The buildings were purchased by Vale Royal District Council to prevent their demolition. In 1993, the Lion Salt Works Trust was formed as a registered charity and a company limited by guarantee. In 2000, a survey showed that the land around the works was stable and during the following years money was raised from DEFRA, English Heritage, Cheshire Rural Recovery and the Northwest Development Agency to enable surveys to be completed and a conservation plan to be written. In July 2005, an application was made to the Heritage Lottery Fund and a Stage 1 award was made the following March. In March 2008, it was announced that the Heritage Lottery Fund had made an award of £4.96 million towards the £7 million total cost of the restoration project.

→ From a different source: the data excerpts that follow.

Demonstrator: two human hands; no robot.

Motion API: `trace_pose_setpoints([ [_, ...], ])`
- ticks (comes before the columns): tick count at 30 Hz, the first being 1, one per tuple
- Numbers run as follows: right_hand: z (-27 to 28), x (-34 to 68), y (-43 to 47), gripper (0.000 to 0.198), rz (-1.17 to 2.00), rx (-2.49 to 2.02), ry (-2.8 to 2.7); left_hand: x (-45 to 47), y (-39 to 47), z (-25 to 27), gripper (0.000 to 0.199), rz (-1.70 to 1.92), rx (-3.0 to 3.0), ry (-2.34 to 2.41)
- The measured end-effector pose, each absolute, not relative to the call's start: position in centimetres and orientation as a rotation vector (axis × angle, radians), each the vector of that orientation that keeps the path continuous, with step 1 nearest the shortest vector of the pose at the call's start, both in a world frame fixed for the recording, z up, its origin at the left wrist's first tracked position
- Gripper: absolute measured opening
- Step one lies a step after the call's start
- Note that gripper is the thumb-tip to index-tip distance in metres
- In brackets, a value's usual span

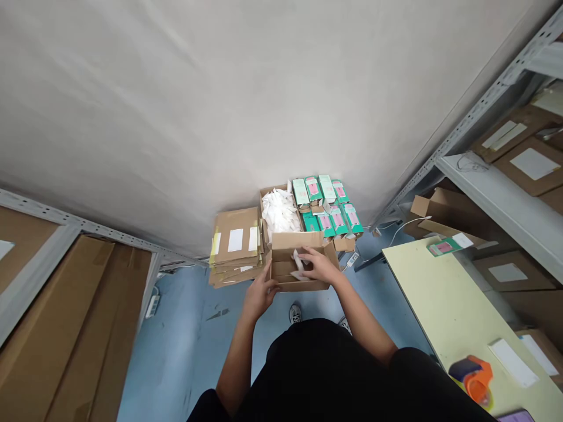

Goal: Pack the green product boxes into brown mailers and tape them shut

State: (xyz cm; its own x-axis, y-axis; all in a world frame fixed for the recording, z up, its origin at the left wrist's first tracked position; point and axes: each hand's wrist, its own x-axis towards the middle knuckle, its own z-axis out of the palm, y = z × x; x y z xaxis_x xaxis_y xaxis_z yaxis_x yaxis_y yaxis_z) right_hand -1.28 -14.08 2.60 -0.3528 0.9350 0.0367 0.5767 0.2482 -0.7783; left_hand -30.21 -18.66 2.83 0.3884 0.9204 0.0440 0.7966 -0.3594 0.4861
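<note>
- Steadying the box (303, 287) at its left end in the head view, the left hand (258, 296) grasps the wall.
- Inside it, the fingers of the right hand (321, 268) touch a white packet (298, 261); whether pinching, I cannot tell.
- A loose pinch could drop the packet; a slack left grip could tilt the box; a nudge could slide the cardboard stack (235, 237).

Right grip (320, 265) is covering part of the white piece (298, 261) in the box (301, 286); its kind is eluding identification. White packets (280, 211) behind the box are overlapping, separate outlines blurring together. Green boxes (338, 220) are bearing print too small for reading. Shirt (325, 375) is hiding most of the right shoe (345, 323). Phone (516, 417) is being cut by the bottom edge; tall carton (65, 328) is running past the left and bottom edges.
</note>
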Motion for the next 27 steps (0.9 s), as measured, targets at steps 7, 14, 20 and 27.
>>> trace_pose_setpoints([
  [7, 6.8, 6.5, -16.4, 0.057, 0.719, -1.363, -1.957, -22.2, -18.5, 5.3, 0.020, 0.524, 2.254, 1.381],
  [14, 7.1, 18.0, -21.0, 0.055, 0.522, -1.560, -1.697, -9.5, -17.1, 5.6, 0.020, 0.494, 2.332, 1.166],
  [20, 6.0, 29.1, -28.1, 0.057, 0.365, -1.792, -1.416, 3.3, -16.3, 4.9, 0.021, 0.376, 2.444, 0.823],
  [27, 3.5, 38.9, -39.7, 0.057, 0.146, -2.057, -0.972, 18.6, -16.5, 1.2, 0.015, 0.165, 2.422, 0.402],
])
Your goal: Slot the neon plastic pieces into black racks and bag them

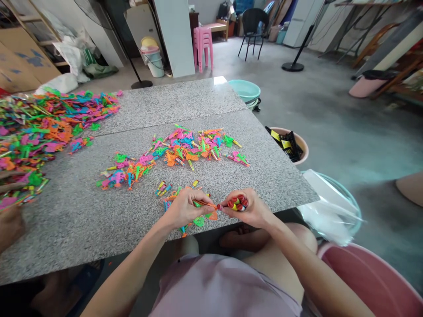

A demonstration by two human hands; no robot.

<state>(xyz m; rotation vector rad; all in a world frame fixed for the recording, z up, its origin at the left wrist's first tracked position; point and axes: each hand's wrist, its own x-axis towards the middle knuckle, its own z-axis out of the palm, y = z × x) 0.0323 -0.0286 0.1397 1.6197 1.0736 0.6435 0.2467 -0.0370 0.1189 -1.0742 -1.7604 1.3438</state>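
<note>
My left hand (189, 206) pinches an orange plastic piece (206, 203), with some green beside it, near the table's front edge. A bundle of small red-ended tubes (237, 202) is gripped in my right hand (249, 209); its thumb and finger also pinch one red-ended tube (219, 207) that meets the orange piece's tip. Under and around my left hand lie loose plastic pieces, among them a green one (198, 221). Several short striped tubes (163, 189) rest just beyond. Farther up, a spread of colourful plastic pieces (185, 147) covers part of the granite table (264, 176).
A large heap of similar plastic pieces (59, 114) fills the table's left side, where another person's hand (11, 226) rests. Off the right edge stand a basin with black baskets (289, 145), a tub with plastic bags (333, 207) and a pink tub (370, 281).
</note>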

In 2004, Lion Salt Works was a candidate on the BBC's Restoration programme. The surviving buildings are recorded in the National Heritage List for England as designated Grade II listed buildings. The specific buildings listed are the canal salt shed, the engine shed and pump house, the office in the works yard, and the pan sheds and stoves and the store shed behind the works. The buildings are registered as a Scheduled Ancient Monument. The site is recognised as an Anchor Point of the European Route of Industrial Heritage.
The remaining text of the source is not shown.